La déclaration finale de la conférence a exprimé son soutien à « l’intifada populaire non-violente… pour une transition vers un Etat laïc, démocratique et pluraliste… ». C’était la première fois en de nombreuses années qu’une telle conférence avait lieu en Syrie, à la connaissance du régime et avec l’approbation non officielle de celui-ci. De plus, elle s’est tenue au plus fort des manifestations, ce qui constituait un véritable défi lancé à la légitimité du régime dans le pays et à l’étranger.

L’avocat Anouar al Bounni, l’un des principaux acteurs de la conférence et opposant de longue date au régime, a d’ailleurs été arrêté avec son fils au début du mois d’août, de même que beaucoup d’autres activistes à travers le pays.

Le président syrien de la Ligue des droits de l’homme, Abdel-Karim Rihaoui, a également été arrêté le jeudi 11 août à Damas par les forces de sécurité. Ce militant et son organisation ont été très actifs et grâce à l’aide du réseau de militants de la Ligue ils ont été pour les médias une source essentielle d’information.

De son côté, l’opposition active à l’extérieur du pays a organisé le 17 juillet 2011 une conférence à Istanbul réunissant 450 personnalités de l’opposition. Elles ont appelé à la désobéissance civile partout dans le pays. Diverses forces d’opposition à l’extérieur du pays ont aussi envisagé le lancement d’un « conseil national ».

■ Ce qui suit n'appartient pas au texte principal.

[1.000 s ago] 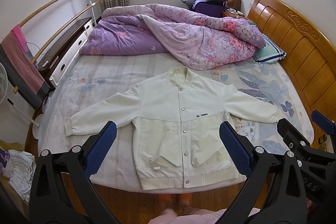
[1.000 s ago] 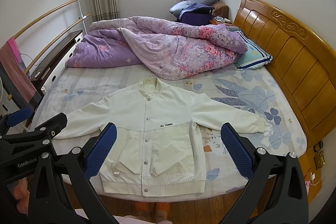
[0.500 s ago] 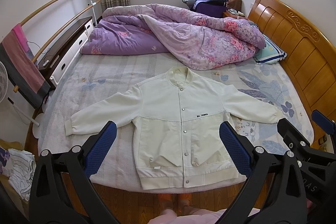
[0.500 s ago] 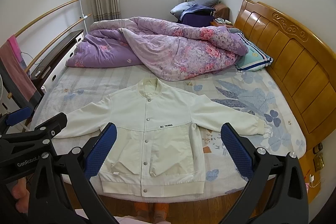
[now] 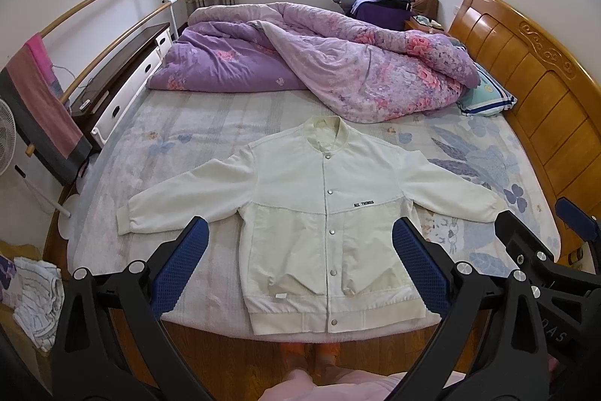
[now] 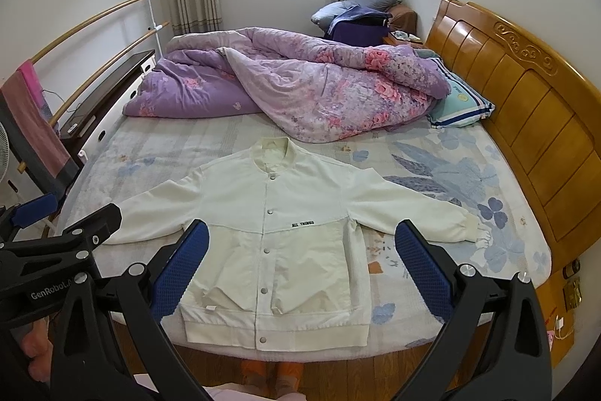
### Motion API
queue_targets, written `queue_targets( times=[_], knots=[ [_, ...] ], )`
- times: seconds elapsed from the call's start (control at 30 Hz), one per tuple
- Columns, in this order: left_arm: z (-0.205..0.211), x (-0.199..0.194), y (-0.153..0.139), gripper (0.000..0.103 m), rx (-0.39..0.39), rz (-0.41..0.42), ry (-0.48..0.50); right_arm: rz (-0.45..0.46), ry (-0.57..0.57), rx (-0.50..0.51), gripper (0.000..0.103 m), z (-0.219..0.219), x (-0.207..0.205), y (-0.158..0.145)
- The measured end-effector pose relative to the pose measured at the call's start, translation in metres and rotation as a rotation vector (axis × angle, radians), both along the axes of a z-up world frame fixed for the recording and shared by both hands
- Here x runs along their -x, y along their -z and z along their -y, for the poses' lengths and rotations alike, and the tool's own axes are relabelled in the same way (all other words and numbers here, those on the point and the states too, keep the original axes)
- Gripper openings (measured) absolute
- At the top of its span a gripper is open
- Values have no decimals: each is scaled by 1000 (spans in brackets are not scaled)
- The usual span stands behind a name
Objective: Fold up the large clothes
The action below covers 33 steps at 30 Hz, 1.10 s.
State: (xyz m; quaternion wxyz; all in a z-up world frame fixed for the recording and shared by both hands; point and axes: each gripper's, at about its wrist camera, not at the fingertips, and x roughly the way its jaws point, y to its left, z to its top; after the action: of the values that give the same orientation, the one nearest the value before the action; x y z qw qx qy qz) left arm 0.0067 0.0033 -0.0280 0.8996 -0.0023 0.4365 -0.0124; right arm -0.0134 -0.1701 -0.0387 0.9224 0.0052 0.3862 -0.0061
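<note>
A cream snap-button jacket (image 5: pixel 323 209) (image 6: pixel 278 232) lies flat and face up on the bed, both sleeves spread out, hem at the near edge. My left gripper (image 5: pixel 298 262) hangs open above the jacket's lower half, blue pads wide apart, nothing between them. My right gripper (image 6: pixel 300 264) is open too, held above the hem area, empty. The right gripper's body shows at the right edge of the left wrist view; the left one's body shows at the left edge of the right wrist view.
A rumpled purple floral quilt (image 5: pixel 323 62) (image 6: pixel 300 85) covers the far half of the bed. A wooden headboard (image 5: pixel 533 70) (image 6: pixel 526 93) runs along the right. A pillow (image 6: pixel 458 104) lies by it. Rails and a dresser (image 5: pixel 124 77) stand left. The person's feet (image 5: pixel 311 352) are below the bed edge.
Both grippers have risen and drawn back a little; the jacket sits slightly lower and farther in each view. The jacket itself has not moved.
</note>
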Motion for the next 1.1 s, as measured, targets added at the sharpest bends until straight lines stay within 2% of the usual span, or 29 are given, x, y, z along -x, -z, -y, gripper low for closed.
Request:
queue_targets(
  times=[0.3, 0.73, 0.9, 1.1],
  knots=[
    [-15, 6, -1, 98, 7, -30, -81, -22, -93, -21, 96, -10, -12, 0],
    [-54, 20, 8, 98, 44, -85, -285, -75, -332, -70, 95, -43, -34, 13],
    [-84, 24, 14, 98, 107, -114, -365, -100, -410, -69, 95, -74, -43, 17],
    [-134, 17, 21, 98, 171, -93, -443, -136, -480, -48, 95, -120, -64, 25]
  ],
)
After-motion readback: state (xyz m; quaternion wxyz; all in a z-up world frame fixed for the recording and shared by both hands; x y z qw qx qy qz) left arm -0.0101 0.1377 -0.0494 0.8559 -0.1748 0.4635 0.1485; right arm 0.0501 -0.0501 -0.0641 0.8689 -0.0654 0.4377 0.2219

Les participants à une récente réunion à Istanbul – venus de l’intérieur et de l’extérieur – envisagent la mise sur pied de groupes de travail et d’élaborer des mesures visant à renverser Assad. Un « Conseil national » a été créé le 23 août. Des personnalités de ce Conseil ont affirmé : « les sacrifices ont permis d’aboutir à une unité », tout en reconnaissant que les « fondateurs de ce conseil appartiennent à des tendances politiques opposées ». Toutefois y participent un nombre important de groupes (44) et de comités qui ont impulsé le vaste mouvement de protestation en Syrie.

Malgré les accusations portées par le régime contre les protestataires qu’il qualifie de « terroristes » et de groupes « salafistes », le président Assad a tout de même appelé à différentes discussions nationales avec l’opposition et le mouvement de protestation. Les deux ont refusé d’accepter cette proposition tant que leurs revendications ne seraient pas satisfaites et tant que la répression continue.

Une série de conférences ont tout de même été organisées dans une tentative du régime syrien de créer l’impression qu’il est prêt à accepter les critiques de l’opposition. Le 3 juillet, une conférence du nom d’« Initiative nationale pour la Syrie » a été tenue. Son promoteur, le député syrien Muhammad Habbash, qui auparavant avait défendu le régime syrien, a affirmé que la raison d’une telle conférence résidait dans la volonté de trouver une « troisième voie » entre le régime et l’opposition, tout en insistant sur le fait que le processus de changement en Syrie ne pouvait se faire sans le président Assad. Habbash a ajouté que des opposants indépendants tels que Michel Kilo et Aref Dalila avaient été invités à la conférence, mais qu’ils avaient refusé d’y participer.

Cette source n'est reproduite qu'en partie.